* Record excerpts

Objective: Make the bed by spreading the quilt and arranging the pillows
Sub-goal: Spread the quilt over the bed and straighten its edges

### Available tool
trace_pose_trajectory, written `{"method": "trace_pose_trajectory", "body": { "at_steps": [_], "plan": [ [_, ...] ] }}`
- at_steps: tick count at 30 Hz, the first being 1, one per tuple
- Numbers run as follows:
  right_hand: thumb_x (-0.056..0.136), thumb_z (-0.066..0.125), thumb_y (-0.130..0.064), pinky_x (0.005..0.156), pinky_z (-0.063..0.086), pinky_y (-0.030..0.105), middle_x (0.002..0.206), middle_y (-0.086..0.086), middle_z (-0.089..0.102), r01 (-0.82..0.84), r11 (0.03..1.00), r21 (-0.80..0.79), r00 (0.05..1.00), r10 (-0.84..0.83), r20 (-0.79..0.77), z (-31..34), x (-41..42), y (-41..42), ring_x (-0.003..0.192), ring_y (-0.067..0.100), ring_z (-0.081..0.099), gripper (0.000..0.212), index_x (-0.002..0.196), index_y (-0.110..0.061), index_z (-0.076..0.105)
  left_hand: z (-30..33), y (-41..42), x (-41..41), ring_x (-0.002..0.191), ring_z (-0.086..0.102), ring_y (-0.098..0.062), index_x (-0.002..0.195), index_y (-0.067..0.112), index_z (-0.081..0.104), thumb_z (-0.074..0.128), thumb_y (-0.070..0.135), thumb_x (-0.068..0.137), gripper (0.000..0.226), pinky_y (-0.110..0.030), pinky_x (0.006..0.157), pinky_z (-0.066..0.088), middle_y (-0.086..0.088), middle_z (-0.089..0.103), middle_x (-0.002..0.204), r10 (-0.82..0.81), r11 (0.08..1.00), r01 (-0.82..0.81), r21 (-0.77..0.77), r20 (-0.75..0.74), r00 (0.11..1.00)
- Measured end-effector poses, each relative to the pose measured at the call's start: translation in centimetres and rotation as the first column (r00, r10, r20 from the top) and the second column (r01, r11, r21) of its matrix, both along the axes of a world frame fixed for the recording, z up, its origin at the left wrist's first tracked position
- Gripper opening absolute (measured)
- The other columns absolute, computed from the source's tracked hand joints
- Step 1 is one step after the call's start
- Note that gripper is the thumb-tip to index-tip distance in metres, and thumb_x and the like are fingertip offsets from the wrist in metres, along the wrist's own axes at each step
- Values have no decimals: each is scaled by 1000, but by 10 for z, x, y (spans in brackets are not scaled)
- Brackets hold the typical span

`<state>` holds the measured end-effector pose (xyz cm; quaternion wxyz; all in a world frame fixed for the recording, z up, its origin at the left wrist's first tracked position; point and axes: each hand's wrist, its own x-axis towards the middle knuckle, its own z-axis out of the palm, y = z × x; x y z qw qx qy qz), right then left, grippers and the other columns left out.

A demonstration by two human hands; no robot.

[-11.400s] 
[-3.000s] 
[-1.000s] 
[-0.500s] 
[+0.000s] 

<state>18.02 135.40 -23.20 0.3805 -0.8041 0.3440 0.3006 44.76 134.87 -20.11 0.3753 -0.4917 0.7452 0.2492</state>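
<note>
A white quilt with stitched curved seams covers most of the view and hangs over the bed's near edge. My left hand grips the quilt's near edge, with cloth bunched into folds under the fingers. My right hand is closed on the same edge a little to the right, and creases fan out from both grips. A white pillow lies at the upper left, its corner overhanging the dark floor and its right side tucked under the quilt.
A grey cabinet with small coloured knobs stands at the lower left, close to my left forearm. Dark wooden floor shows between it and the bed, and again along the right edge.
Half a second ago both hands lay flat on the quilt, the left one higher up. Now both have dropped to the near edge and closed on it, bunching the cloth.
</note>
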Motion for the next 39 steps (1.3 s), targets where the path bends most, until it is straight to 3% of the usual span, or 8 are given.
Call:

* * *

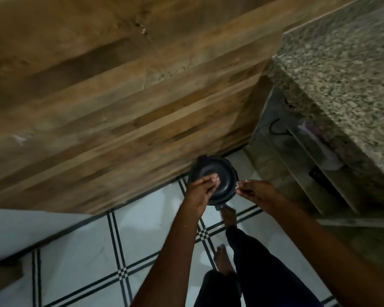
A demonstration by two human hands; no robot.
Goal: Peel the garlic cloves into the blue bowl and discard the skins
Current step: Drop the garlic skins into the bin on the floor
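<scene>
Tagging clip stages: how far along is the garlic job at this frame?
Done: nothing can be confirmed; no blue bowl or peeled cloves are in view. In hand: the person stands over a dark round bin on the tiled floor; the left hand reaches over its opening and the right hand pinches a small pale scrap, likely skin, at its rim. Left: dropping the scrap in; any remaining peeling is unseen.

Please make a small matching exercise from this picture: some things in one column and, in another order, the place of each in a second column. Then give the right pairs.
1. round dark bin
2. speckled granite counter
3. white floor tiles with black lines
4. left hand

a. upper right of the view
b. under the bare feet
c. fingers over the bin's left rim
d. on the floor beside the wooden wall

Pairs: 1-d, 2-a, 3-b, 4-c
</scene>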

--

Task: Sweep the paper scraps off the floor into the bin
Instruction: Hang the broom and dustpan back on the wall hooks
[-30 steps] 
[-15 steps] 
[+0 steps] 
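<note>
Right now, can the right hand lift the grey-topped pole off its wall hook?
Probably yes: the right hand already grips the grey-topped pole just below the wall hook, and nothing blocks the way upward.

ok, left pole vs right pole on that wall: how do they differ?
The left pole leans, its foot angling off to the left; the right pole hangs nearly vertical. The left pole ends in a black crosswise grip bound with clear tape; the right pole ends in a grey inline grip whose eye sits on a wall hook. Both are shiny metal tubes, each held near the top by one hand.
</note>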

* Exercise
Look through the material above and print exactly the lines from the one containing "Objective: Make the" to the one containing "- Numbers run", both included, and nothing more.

* Exercise answer
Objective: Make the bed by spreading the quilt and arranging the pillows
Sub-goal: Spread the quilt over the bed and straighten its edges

### Available tool
trace_pose_trajectory, written `{"method": "trace_pose_trajectory", "body": { "at_steps": [_], "plan": [ [_, ...] ] }}`
- at_steps: tick count at 30 Hz, the first being 1, one per tuple
- Numbers run as follows:

The output for this exercise is finished.